Wake Forest University cancels talk by pro-Hamas activist on anniversary of Oct. 7 massacre
Rabab Abdulhadi has made several provocative comments, justifying the Oct. 7 massacre and comparing Zionism to white supremacy.
‘We have also made the conscious decision not to host events on this day that are inherently contentious and stand to stoke division in our campus community,’ school leaders wrote.
Wake Forest University in North Carolina has canceled a talk scheduled for Oct. 7 that would have featured a controversial speaker accused of being anti-Semitic and pro-Hamas.
Rabab Abdulhadi, an anti-Israel activist and professor at San Francisco State University (SFSU), drew controversy because of her past provocative statements and because her anti-Israel lecture was scheduled for the one-year anniversary of Hamas’s terrorist massacre.
University leadership sent an email on Thursday informing the campus community about the event cancellation, according to National Review.
“We have also made the conscious decision not to host events on this day that are inherently contentious and stand to stoke division in our campus community,” the school leaders wrote. “We are living in complex times, and yet we remain hopeful about the future because of this caring community and our shared mission to serve humanity.”
Abdulhadi has been strongly condemned for what many have seen as anti-Semitic and pro-Hamas comments.
The day after Hamas’ Oct. 7 attack against Israel, Abdulhadi posted to X a justification of the terrorist attack, writing that Palestinians “are merely defending themselves.”

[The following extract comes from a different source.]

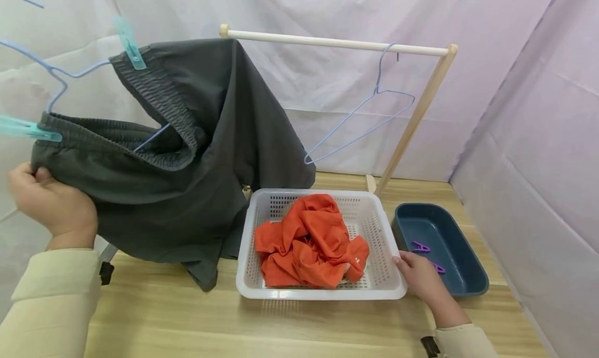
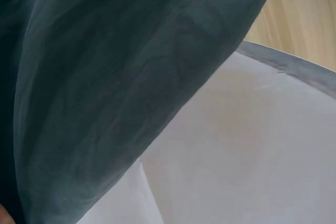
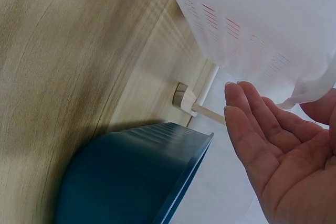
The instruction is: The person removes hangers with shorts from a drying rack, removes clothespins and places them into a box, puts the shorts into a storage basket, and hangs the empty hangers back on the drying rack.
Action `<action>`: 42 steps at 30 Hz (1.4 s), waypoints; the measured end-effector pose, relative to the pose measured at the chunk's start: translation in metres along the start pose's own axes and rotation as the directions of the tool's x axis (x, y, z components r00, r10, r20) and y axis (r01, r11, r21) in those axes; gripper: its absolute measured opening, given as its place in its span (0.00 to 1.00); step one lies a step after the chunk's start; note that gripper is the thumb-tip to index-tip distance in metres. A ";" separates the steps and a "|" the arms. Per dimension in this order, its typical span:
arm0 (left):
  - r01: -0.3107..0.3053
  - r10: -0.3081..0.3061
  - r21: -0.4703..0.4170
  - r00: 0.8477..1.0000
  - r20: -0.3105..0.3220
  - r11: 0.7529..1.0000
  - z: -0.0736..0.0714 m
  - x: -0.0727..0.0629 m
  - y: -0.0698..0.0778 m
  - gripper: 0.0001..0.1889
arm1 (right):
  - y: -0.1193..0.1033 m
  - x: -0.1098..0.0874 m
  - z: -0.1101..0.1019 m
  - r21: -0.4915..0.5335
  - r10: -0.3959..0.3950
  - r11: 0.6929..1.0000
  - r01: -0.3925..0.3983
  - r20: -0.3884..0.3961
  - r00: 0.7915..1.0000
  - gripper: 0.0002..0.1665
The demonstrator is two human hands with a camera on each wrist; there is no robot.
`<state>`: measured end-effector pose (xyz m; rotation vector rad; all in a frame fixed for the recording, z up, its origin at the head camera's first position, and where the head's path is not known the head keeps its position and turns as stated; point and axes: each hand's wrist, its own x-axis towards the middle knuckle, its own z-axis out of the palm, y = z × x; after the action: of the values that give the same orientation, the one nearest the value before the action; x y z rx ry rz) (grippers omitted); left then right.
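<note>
Dark grey elastic-waist pants (image 1: 187, 191) hang spread at the left of the head view, over the basket's left side. Two turquoise clothespins (image 1: 133, 51) fix their waistband to a light blue wire hanger (image 1: 75, 73). My left hand (image 1: 58, 204) pinches the pants' fabric below the left clothespin; the left wrist view shows mostly the grey cloth (image 2: 121, 77). At its right rim, a white plastic basket (image 1: 323, 294) is gripped by my right hand (image 1: 418, 275), thumb over the rim and fingers (image 3: 257, 124) below. Crumpled orange cloth (image 1: 313, 243) lies in the basket.
Behind the basket stands a rack with a white rail (image 1: 327, 39) and wooden legs (image 1: 416, 118). A blue wire hanger (image 1: 360, 113) hangs from it. Right of the basket, a dark blue tub (image 1: 468, 238) holds purple clips (image 1: 421, 247). White sheeting (image 1: 533, 139) encloses the wooden table (image 1: 281, 332).
</note>
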<state>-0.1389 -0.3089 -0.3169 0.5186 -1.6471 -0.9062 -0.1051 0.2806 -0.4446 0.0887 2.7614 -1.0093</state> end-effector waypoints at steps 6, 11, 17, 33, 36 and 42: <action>-0.037 0.037 -0.020 0.999 -0.007 0.999 -0.009 0.004 -0.010 0.17 | -0.002 0.000 -0.003 0.006 -0.010 1.000 0.010 0.003 1.000 0.28; -0.078 0.078 -0.010 0.997 -0.023 0.997 -0.014 0.006 -0.011 0.15 | -0.004 0.000 -0.005 -0.010 -0.016 1.000 0.016 0.000 1.000 0.28; -0.096 0.096 -0.005 0.995 -0.026 0.995 -0.018 0.005 0.000 0.17 | -0.005 0.001 -0.007 -0.021 -0.018 1.000 0.018 0.002 1.000 0.27; -0.189 0.187 -0.027 0.980 -0.068 0.982 -0.007 0.010 0.031 0.09 | -0.007 0.001 -0.008 -0.018 0.007 1.000 -0.007 0.019 1.000 0.28; -0.199 0.198 -0.012 0.979 -0.050 0.980 -0.005 0.010 0.041 0.11 | -0.006 0.001 -0.007 -0.027 0.010 1.000 -0.010 0.024 1.000 0.29; -0.258 0.256 -0.031 0.965 -0.046 0.966 0.004 0.012 0.056 0.11 | -0.003 0.001 -0.005 -0.029 0.023 0.999 -0.022 0.028 0.999 0.30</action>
<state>-0.1391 -0.2822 -0.2663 0.2873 -1.6123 -0.7271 -0.1077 0.2810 -0.4394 0.1006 2.7418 -0.9582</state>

She continued, saying that Palestinians have “the right to defend themselves against colonial & racist violence.”
In 2022, Abdulhadi compared what she called “Zionist settler colonialism” to white supremacy in the U.S. in a post to her X account.
Students at Wake Forest created a petition, which received more than 8,500 signatures, to protest against Abdulhadi’s planned appearance. The students criticized her as someone “who promotes terrorism and espouses hate speech against Jewish students.”
Abdulhadi is the founding director of SFSU’s Arab and Muslim Ethnicities and Diasporas Studies Program.
According to her biography on SFSU’s website, she is currently “compiling critical oral histories of Palestinian activism and editing an anthology on Teaching Palestine,” as well as organizing roundtables on “Black Liberation; Abolition and Reparations; and Whose Narrative? Gender, Justice and Palestine.”
Abdulhadi has additionally received awards from groups including American Muslims for Palestine and the Arab Feminist Union.
Campus Reform has contacted Wake Forest University and Professor Rabab Abdulhadi for comment. This article will be updated accordingly.